● WORK TASK
Where the data below shows a picture, leave that picture out and copy the rest exactly.

+++ EXERCISE DATA

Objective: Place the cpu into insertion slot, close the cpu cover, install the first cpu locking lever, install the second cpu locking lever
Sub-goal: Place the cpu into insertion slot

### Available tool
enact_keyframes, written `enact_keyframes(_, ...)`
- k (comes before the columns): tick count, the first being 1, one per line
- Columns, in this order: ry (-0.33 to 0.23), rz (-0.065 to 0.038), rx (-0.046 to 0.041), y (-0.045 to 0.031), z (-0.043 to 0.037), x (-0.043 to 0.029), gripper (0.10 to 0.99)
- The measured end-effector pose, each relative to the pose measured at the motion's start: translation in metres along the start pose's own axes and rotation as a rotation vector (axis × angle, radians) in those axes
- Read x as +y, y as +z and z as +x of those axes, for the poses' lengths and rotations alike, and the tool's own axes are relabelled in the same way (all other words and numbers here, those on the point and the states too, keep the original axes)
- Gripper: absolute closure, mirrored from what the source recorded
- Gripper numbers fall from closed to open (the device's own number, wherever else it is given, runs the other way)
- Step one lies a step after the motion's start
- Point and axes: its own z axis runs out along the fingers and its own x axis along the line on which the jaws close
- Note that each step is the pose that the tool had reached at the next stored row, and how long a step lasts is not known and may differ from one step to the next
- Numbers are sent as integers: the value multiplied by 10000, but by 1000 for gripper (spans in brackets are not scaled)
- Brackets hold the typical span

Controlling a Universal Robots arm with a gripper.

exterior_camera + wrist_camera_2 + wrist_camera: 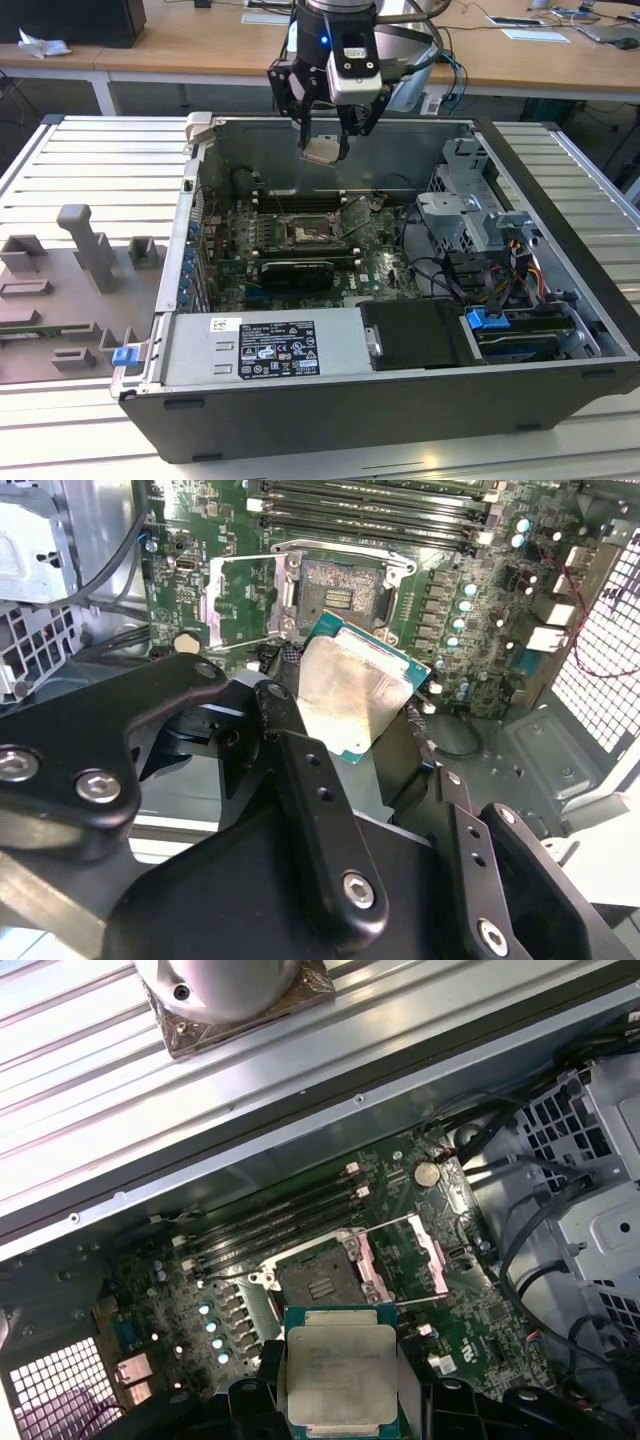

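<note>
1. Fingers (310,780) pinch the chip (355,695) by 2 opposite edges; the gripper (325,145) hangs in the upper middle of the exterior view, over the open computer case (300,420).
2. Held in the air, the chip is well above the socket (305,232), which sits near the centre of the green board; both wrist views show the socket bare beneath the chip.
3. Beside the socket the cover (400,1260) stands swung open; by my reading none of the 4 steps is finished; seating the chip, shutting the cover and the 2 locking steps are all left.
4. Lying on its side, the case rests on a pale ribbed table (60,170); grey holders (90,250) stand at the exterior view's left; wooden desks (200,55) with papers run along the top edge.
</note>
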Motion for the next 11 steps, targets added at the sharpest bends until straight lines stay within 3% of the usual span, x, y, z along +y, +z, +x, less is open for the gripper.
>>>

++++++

● SOLUTION TO THE PROBLEM
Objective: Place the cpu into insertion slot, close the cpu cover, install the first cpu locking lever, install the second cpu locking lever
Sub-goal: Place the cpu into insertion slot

### Available tool
enact_keyframes, written `enact_keyframes(_, ...)`
- k (comes before the columns): tick count, the first being 1, one per line
- Columns, in this order: ry (-0.33 to 0.23), rz (-0.065 to 0.038), rx (-0.046 to 0.041), y (-0.045 to 0.031), z (-0.043 to 0.037), x (-0.043 to 0.029), gripper (0.10 to 0.99)
- The measured end-effector pose, each relative to the pose measured at the motion's start: translation in metres along the start pose's own axes and rotation as a rotation vector (axis × angle, radians) in those axes
- Read x as +y, y as +z and z as +x of those axes, for the poses' lengths and rotations alike, and the tool's own axes are relabelled in the same way (all other words and numbers here, those on the point and the states too, keep the original axes)
- Gripper: absolute closure, mirrored from what the source recorded
- Gripper numbers fall from closed to open (the device's own number, wherever else it is given, runs the other way)
- Step one lies a step after the motion's start
- Point and axes: its own z axis runs out along the fingers and its own x axis along the line on which the jaws close
- Note that each step is the pose that the tool had reached at the next stored row, and how long a step lasts is not known and may differ from one step to the next
- Numbers are sent as integers: the value multiplied by 10000, but by 1000 for gripper (spans in brackets are not scaled)
- Brackets hold the typical span

Controlling a Universal Robots arm with a gripper.

exterior_camera + wrist_camera_2 + wrist_camera: 

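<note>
1. Fingers (310,780) pinch the chip (355,695) by 2 opposite edges; the gripper (325,145) hangs in the upper middle of the exterior view, over the open computer case (300,420).
2. Held in the air, the chip is well above the socket (305,232), which sits near the centre of the green board; both wrist views show the socket bare beneath the chip.
3. Beside the socket the cover (400,1260) stands swung open; by my reading none of the 4 steps is finished; seating the chip, shutting the cover and the 2 locking steps are all left.
4. Lying on its side, the case rests on a pale ribbed table (60,170); grey holders (90,250) stand at the exterior view's left; wooden desks (200,55) with papers run along the top edge.
</note>
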Motion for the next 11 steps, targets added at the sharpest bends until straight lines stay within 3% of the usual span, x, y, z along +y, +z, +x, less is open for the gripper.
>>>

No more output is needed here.